▶ **DIRECTIONS**:
Drop the pictures, then repeat every record exactly as it stands.

Segment Start: STORED DATA

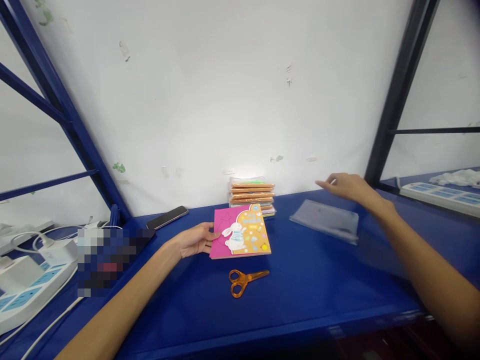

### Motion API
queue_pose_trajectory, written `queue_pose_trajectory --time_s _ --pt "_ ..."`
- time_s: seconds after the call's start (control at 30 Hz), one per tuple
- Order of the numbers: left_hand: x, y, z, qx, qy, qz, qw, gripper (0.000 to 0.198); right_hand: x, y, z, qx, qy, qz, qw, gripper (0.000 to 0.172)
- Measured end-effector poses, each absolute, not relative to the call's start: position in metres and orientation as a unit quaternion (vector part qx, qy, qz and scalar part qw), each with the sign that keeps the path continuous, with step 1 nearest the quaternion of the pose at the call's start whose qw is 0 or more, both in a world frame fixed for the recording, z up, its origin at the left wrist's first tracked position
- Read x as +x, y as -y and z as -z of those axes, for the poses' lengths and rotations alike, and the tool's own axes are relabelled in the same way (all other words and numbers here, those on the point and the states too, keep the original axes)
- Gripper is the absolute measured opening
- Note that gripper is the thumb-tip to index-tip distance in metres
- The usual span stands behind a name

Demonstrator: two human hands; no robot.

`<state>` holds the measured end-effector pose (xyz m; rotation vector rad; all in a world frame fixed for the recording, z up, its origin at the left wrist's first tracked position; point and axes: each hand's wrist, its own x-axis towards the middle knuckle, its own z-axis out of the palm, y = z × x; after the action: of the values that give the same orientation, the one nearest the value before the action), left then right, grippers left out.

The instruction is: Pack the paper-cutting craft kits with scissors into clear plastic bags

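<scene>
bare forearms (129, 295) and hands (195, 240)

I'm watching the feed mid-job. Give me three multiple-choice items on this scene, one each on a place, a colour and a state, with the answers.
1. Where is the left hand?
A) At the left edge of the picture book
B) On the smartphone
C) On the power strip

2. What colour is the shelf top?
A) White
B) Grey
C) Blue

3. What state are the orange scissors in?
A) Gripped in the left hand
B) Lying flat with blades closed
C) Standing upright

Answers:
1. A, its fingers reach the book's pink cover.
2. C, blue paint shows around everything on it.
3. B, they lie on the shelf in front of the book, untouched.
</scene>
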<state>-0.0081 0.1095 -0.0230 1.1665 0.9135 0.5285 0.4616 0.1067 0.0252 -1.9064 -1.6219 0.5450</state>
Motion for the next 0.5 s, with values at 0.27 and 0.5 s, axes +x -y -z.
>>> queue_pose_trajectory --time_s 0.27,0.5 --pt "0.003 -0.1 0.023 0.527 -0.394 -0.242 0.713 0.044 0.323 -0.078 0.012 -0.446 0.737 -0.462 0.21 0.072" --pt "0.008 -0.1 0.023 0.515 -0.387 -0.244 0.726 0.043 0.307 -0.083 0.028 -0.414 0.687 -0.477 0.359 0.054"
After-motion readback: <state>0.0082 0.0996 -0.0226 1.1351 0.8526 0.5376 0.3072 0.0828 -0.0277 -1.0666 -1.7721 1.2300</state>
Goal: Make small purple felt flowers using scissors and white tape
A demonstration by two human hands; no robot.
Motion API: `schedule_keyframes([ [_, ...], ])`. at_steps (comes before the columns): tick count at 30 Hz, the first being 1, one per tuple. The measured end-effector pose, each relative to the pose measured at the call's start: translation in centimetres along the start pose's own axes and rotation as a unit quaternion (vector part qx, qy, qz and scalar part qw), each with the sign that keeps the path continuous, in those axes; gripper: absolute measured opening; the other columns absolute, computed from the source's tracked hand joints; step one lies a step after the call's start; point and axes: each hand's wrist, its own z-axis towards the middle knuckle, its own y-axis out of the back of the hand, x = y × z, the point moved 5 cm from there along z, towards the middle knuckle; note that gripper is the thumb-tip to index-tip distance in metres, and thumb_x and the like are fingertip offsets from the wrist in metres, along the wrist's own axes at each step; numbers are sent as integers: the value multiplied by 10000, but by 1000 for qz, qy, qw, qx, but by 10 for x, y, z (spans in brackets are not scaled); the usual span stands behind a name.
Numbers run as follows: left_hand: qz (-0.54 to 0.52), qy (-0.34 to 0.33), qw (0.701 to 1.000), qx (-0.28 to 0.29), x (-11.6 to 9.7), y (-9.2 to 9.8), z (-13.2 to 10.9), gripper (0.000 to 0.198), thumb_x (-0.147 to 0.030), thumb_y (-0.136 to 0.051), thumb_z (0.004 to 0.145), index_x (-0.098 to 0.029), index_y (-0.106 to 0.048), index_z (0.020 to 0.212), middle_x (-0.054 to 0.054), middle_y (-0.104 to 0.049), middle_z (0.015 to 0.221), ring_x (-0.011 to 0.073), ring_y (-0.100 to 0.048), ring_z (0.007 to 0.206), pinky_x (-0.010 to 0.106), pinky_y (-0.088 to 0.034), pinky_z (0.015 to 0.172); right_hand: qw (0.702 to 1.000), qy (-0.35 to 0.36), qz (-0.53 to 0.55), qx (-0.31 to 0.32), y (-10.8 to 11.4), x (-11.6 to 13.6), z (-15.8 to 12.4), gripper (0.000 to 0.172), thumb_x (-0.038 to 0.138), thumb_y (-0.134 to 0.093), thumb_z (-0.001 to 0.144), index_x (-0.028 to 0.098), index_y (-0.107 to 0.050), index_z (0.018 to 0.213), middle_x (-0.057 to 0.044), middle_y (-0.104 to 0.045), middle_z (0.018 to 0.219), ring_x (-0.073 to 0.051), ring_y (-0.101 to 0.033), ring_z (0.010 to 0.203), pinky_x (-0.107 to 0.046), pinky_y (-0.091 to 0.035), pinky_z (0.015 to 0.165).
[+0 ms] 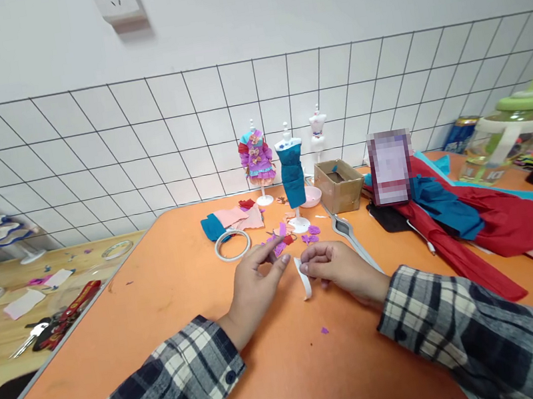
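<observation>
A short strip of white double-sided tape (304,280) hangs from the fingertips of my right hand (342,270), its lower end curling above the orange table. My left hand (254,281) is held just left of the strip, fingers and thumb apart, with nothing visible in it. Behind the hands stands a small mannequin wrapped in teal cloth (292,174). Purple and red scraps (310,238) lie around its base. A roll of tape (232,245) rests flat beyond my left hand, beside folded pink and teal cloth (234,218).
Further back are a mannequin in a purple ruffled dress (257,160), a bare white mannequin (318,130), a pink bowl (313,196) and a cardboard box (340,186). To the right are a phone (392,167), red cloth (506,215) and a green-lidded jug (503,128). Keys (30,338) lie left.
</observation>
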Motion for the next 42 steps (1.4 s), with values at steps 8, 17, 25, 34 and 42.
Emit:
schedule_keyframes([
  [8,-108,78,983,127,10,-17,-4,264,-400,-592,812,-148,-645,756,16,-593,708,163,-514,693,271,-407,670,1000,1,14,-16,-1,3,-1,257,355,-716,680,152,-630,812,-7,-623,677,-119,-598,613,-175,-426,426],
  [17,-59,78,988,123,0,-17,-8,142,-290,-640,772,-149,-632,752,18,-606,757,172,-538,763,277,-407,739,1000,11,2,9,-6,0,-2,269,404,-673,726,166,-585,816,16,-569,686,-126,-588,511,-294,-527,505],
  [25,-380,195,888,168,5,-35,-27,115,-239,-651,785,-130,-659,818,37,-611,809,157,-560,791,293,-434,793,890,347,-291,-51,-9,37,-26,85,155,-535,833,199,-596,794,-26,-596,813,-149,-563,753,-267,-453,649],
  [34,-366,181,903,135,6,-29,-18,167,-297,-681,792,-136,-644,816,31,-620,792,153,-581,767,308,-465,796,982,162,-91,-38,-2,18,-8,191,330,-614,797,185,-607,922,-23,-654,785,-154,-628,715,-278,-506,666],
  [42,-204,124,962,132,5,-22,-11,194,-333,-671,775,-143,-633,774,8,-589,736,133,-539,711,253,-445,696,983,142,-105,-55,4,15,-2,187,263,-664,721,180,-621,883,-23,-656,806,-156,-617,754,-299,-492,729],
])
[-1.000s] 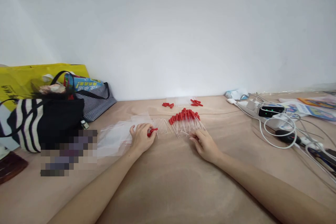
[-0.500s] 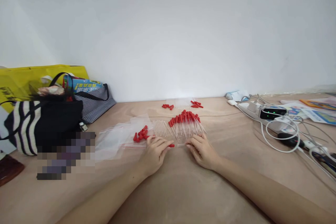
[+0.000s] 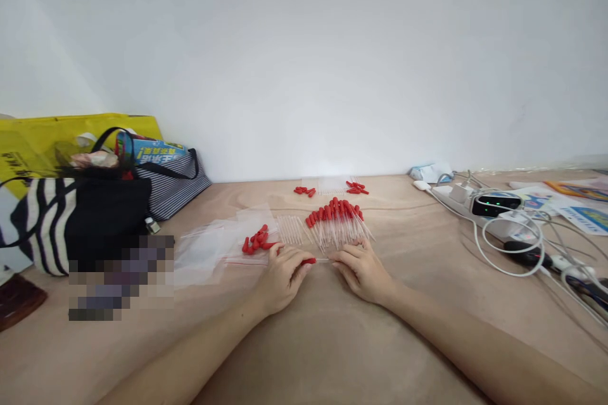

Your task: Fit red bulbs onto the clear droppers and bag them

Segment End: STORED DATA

▶ **TASK OUTPUT**:
### Motion API
queue_pose_trajectory, written `queue_pose_trajectory --time_s _ --pt "_ ..."`
- time_s: seconds after the call's start (control at 30 Hz), one per tuple
- Order of the numbers: left_hand: x, y, z, qx, qy, qz, qw, gripper (0.000 to 0.198); right_hand: x, y, z, qx, qy, qz, qw, gripper (0.000 to 0.172)
- Measured end-effector poses, each absolute, not relative to the call's start: position in metres and orientation as a unit quaternion (vector part qx, qy, qz and scalar part qw), each with the sign that keeps the path continuous, with step 1 nearest the quaternion of the pose at the call's start whose qw is 0 or more, both in a world frame fixed for the recording, z up, its origin at the left wrist's first tracked position
- Read x as +x, y as -y and z as -z of those axes, for the poses' lengths and rotations alike, and the tool's own axes are relabelled in the same way (all other words and numbers here, those on the point and the states too, keep the original axes)
- Gripper is the absolute measured opening
- Note that gripper is the thumb-tip to index-tip distance in metres
- The usual span stands behind a name

Demonstrator: two human hands; no robot.

`<state>` holds the measured end-effector pose (xyz m; rotation vector rad; all in a world frame fixed for the recording, z up, its origin at the left wrist's first tracked position; point and axes: each hand's wrist, its own x-axis towards the middle knuckle, its own z-axis out of the palm, y = z × x; after the action: of the values that give the same orientation, the one nearest the value before the action), left then right, grippers left out.

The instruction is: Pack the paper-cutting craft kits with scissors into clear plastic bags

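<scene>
bare forearms (129, 295) and hands (195, 240)

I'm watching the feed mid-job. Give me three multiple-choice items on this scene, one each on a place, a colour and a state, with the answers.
1. Where is the left hand?
A) At the left edge of the picture book
B) On the smartphone
C) On the power strip

2. What colour is the shelf top?
A) White
B) Grey
C) Blue

3. What state are the orange scissors in?
A) Gripped in the left hand
B) Lying flat with blades closed
C) Standing upright

Answers:
1. A, its fingers reach the book's pink cover.
2. C, blue paint shows around everything on it.
3. B, they lie on the shelf in front of the book, untouched.
</scene>
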<state>-0.0081 0.1095 -0.0230 1.1665 0.9135 0.5285 0.4616 0.1067 0.0252 -1.9064 -1.6219 0.5450</state>
Motion for the next 0.5 s, with values at 0.27 and 0.5 s, axes +x -y -z.
>>> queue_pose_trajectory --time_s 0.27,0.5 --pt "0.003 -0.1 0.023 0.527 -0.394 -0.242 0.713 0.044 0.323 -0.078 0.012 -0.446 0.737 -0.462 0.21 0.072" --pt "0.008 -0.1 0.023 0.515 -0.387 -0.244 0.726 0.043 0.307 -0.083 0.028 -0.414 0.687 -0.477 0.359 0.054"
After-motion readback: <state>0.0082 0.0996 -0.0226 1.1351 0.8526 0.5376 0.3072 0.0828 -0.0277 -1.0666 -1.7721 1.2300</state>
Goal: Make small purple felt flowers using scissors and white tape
A demonstration by two human hands; no robot.
Motion API: `schedule_keyframes([ [_, ...], ])`. at_steps (comes before the columns): tick count at 30 Hz, the first being 1, one per tuple. The measured end-effector pose, each relative to the pose measured at the call's start: translation in centimetres along the start pose's own axes and rotation as a unit quaternion (vector part qx, qy, qz and scalar part qw), each with the sign that keeps the path continuous, in those axes; gripper: absolute measured opening; the other columns absolute, computed from the source's tracked hand joints; step one lies a step after the call's start; point and axes: each hand's wrist, its own z-axis towards the middle knuckle, its own y-axis out of the back of the hand, x = y × z, the point moved 5 cm from there along z, towards the middle knuckle; note that gripper is the thumb-tip to index-tip distance in metres, and thumb_x and the like are fingertip offsets from the wrist in metres, along the wrist's own axes at each step; numbers are sent as integers: the value multiplied by 10000, but by 1000 for qz, qy, qw, qx, but by 10 for x, y, z (spans in brackets are not scaled); the usual span stands behind a name.
Numbers run as follows: left_hand: qz (-0.54 to 0.52), qy (-0.34 to 0.33), qw (0.701 to 1.000), qx (-0.28 to 0.29), x (-11.6 to 9.7), y (-9.2 to 9.8), z (-13.2 to 10.9), gripper (0.000 to 0.198), thumb_x (-0.147 to 0.030), thumb_y (-0.136 to 0.051), thumb_z (0.004 to 0.145), index_x (-0.098 to 0.029), index_y (-0.106 to 0.048), index_z (0.020 to 0.212), middle_x (-0.054 to 0.054), middle_y (-0.104 to 0.049), middle_z (0.015 to 0.221), ring_x (-0.011 to 0.073), ring_y (-0.100 to 0.048), ring_z (0.007 to 0.206), pinky_x (-0.010 to 0.106), pinky_y (-0.088 to 0.034), pinky_z (0.015 to 0.172); right_hand: qw (0.702 to 1.000), qy (-0.35 to 0.36), qz (-0.53 to 0.55), qx (-0.31 to 0.32), y (-10.8 to 11.4), x (-11.6 to 13.6), z (-15.8 to 12.4), gripper (0.000 to 0.172), thumb_x (-0.038 to 0.138), thumb_y (-0.134 to 0.093), thumb_z (-0.001 to 0.144), index_x (-0.028 to 0.098), index_y (-0.107 to 0.050), index_z (0.018 to 0.213), middle_x (-0.057 to 0.044), middle_y (-0.104 to 0.045), middle_z (0.018 to 0.219), ring_x (-0.073 to 0.051), ring_y (-0.101 to 0.033), ring_z (0.010 to 0.203), pinky_x (-0.107 to 0.046), pinky_y (-0.091 to 0.035), pinky_z (0.015 to 0.165).
[+0 ms] 
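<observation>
A short strip of white double-sided tape (304,280) hangs from the fingertips of my right hand (342,270), its lower end curling above the orange table. My left hand (254,281) is held just left of the strip, fingers and thumb apart, with nothing visible in it. Behind the hands stands a small mannequin wrapped in teal cloth (292,174). Purple and red scraps (310,238) lie around its base. A roll of tape (232,245) rests flat beyond my left hand, beside folded pink and teal cloth (234,218).
Further back are a mannequin in a purple ruffled dress (257,160), a bare white mannequin (318,130), a pink bowl (313,196) and a cardboard box (340,186). To the right are a phone (392,167), red cloth (506,215) and a green-lidded jug (503,128). Keys (30,338) lie left.
</observation>
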Motion for the next 42 steps (1.4 s), with values at steps 8, 17, 25, 34 and 42.
Emit:
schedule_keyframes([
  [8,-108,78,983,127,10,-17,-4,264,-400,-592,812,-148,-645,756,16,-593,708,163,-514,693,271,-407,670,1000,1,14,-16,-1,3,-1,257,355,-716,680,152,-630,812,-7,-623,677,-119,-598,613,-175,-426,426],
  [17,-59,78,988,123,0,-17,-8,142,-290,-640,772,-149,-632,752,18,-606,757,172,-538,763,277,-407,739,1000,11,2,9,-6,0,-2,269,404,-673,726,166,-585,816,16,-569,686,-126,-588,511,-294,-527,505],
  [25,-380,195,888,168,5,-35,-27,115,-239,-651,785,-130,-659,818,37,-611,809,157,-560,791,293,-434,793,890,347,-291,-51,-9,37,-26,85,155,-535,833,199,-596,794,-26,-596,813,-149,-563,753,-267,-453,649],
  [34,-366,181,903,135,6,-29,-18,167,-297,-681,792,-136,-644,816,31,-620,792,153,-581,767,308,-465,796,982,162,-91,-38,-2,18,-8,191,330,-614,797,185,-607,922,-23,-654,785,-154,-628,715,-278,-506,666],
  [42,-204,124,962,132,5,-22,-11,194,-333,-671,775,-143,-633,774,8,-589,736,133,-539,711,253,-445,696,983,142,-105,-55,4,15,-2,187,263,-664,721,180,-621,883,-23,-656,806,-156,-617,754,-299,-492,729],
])
[-1.000s] 
[-0.500s] 
[+0.000s] 

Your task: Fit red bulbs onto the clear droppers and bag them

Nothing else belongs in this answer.